Councillor Nick Mantas asks if staff have considered “trackless transit” technology for the waterfront. Staff say they have not, and have concerns about adding new types of technology in terms of long-term maintenance, etc.
Councillor Lily Cheng asks about proportion of public space in the eastern waterfront, and how staff are making sure it isn’t “very cluttered, with a lot of housing which is what a lot of our current waterfront looks like.” Chief Planner says the vision is a complete community.
Staff say further delays on the Waterfront East LRT will undoubtedly increase project costs, potentially to the tune of 4.5% to 5% for every year of delay. Current full-project estimate is $2.6 billion.
Councillor Mike Colle is also asking about technology alternatives, saying “streetcar technology” is outdated. “Why spend billions building an obsolete thing on the waterfront?”
Colle points to how long it’s taken to build LRTs on Eglinton and Finch, and suggests the city must look at alternatives for the waterfront. “This could be another boondoggle that we could avoid.” He likes electric buses in dedicated lanes but isn’t making a motion. Okay then.
@GraphicMatt There must be an error. This image shows Holyday voting "yes" to something!

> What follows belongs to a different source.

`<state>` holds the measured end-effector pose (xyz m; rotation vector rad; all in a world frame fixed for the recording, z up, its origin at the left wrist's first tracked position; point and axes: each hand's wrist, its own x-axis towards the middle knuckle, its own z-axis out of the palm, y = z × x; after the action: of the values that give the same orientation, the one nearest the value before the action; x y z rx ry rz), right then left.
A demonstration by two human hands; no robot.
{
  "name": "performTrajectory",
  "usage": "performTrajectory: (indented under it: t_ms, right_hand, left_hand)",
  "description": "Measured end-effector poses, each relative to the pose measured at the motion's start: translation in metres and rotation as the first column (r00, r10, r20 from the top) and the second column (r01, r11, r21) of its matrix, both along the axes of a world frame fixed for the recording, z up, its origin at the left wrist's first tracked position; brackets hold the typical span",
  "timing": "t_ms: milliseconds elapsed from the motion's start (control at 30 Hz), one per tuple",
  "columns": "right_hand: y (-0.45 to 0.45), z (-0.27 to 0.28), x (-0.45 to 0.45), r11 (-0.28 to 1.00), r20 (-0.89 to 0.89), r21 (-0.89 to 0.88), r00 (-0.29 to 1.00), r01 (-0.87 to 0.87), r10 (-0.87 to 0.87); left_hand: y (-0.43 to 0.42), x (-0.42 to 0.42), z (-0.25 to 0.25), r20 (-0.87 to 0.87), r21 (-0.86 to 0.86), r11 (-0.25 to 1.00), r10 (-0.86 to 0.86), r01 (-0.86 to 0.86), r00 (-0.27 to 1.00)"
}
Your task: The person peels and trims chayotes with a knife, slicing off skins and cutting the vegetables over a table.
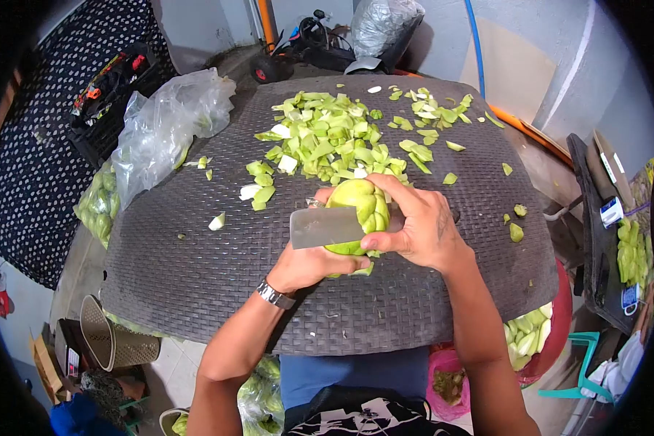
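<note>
A light green, ridged vegetable (369,207) is between my two hands over the table. My left hand (309,263), with a metal watch at the wrist, is closed round its left and lower side. My right hand (418,221) grips its right side, fingers over the top and thumb at the lower front. A wide metal blade (325,227) lies across the vegetable's left side, above my left hand; its handle is hidden. Pale green cut pieces (323,138) are heaped beyond my hands on the dark woven table (196,283).
A clear plastic bag (171,116) lies at the table's left edge, near a black crate (112,102). Peelings (436,109) are scattered at the back right. A red tub (552,341) with cut pieces and a pink bag (449,381) stand below the near edge.
</note>
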<state>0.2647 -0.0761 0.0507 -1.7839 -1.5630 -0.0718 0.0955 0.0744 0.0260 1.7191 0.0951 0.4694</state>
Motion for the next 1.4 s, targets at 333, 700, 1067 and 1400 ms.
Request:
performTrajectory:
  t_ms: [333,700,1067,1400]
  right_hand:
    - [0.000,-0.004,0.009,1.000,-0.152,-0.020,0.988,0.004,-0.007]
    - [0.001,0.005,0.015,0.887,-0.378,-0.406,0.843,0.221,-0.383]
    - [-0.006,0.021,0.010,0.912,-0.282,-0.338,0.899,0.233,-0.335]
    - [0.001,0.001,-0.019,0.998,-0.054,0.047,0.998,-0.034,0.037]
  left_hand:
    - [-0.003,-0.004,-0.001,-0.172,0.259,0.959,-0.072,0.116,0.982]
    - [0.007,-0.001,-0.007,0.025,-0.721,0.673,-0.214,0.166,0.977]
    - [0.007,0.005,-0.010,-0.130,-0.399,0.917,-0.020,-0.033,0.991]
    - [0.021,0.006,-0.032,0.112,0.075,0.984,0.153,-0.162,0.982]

@GraphicMatt Certified Holyday moment™

Have you ever done a deep dive into his voting record and the outcome of legislation where he was the sole or almost single dissenting vote? Holyday voting no is pretty much a meme at this point among policy wonks, would be neat to imagine the outcome of a world where his no votes are the popular opinion.

@hank I made this at the end of last term, but I think you’re right that it would be cool to do some more in-depth analysis on lopsided vote results.